February 4th, 2015 by Menachem Perlman

Plan for Incident Response imageBelow is an Incident Response Plan and the basic steps that you should take when you are preparing for, and responding to a breach on your network.

If you would like a downloadable PDF version, just let us know.

We can divide incident response to 6 main steps:

  1. Preparation: get ready to handle an incident by having a CSIRP ready
  2. Identification: detect the incident
  3. Containment: limit the impact of the incident
  4. Remediation: remove the threat
  5. Recovery: recover to a normal stage
  6. Aftermath: perform a retrospective and improve the process
  7. Incident Response Steps

Preparation

  • Have an updated Computer Security Incident Response Plan (CSIRP) to
    • Save time during incident
    • Have a pre-approved methodology
    • Define an incident communications structure
    • Gather appropriate resources
  • Set aside budget for incident response emergencies

After the incident is identified

1. Identification: Gather the necessary information and understand which of your tools you will need to use to understand what happened.
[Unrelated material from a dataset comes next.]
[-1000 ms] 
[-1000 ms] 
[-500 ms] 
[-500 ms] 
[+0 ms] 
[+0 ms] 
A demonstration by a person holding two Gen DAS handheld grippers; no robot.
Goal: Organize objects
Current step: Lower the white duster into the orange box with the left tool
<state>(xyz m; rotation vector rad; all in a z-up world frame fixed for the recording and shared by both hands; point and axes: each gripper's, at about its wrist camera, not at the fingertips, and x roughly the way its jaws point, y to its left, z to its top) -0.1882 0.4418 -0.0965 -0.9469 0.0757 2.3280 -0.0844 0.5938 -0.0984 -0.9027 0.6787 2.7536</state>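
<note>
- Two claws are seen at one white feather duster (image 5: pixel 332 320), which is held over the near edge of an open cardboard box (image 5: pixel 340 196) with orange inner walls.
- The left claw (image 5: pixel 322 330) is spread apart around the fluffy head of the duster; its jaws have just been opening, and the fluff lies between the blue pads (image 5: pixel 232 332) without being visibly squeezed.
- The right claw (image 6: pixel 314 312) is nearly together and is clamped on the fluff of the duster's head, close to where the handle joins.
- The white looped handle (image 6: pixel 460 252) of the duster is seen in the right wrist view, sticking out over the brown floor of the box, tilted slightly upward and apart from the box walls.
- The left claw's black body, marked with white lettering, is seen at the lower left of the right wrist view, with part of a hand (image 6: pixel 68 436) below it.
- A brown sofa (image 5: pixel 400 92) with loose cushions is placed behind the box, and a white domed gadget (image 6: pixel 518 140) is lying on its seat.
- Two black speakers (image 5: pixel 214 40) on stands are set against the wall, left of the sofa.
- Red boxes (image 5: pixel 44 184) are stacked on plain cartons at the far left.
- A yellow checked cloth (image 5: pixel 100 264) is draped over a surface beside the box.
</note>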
  • Quickly try to identify exactly what happened. For example:
    1. Where did the incident occur?
    2. Who reported or discovered the incident?
    3. How was it discovered?
  • Determine whether the incident is limited to one endpoint or if it has spread on the network. Look at network configuration details and connections. Make a note of anomalous settings, sessions or ports. Note changes that have been made to systems lately or changes made by unauthorized users.
  • Look at the system and application logs for unusual events.
  • Check the list of users for different accounts and make sure that only these users have access. Disable any non-relevant and unknown users.
  • Decide what type of incident has occurred (data theft, insider threat, a hacked network where damage still hasn’t occurred) and the scope of the business impact.
  • Look at the existing processes or files and check for those that are not familiar.
  • Compare hosts inside the network to look for processes or files that do not belong to your network.
  • Look for unusual programs configured to run automatically on system start.
  • Check ARP and DNS settings, and check for host file form entries that are not standard in your organization.
  • Use either a local or external network sniffer to identify unusual activity.
  • Examine recently-reported problems, intrusion detection and related alerts.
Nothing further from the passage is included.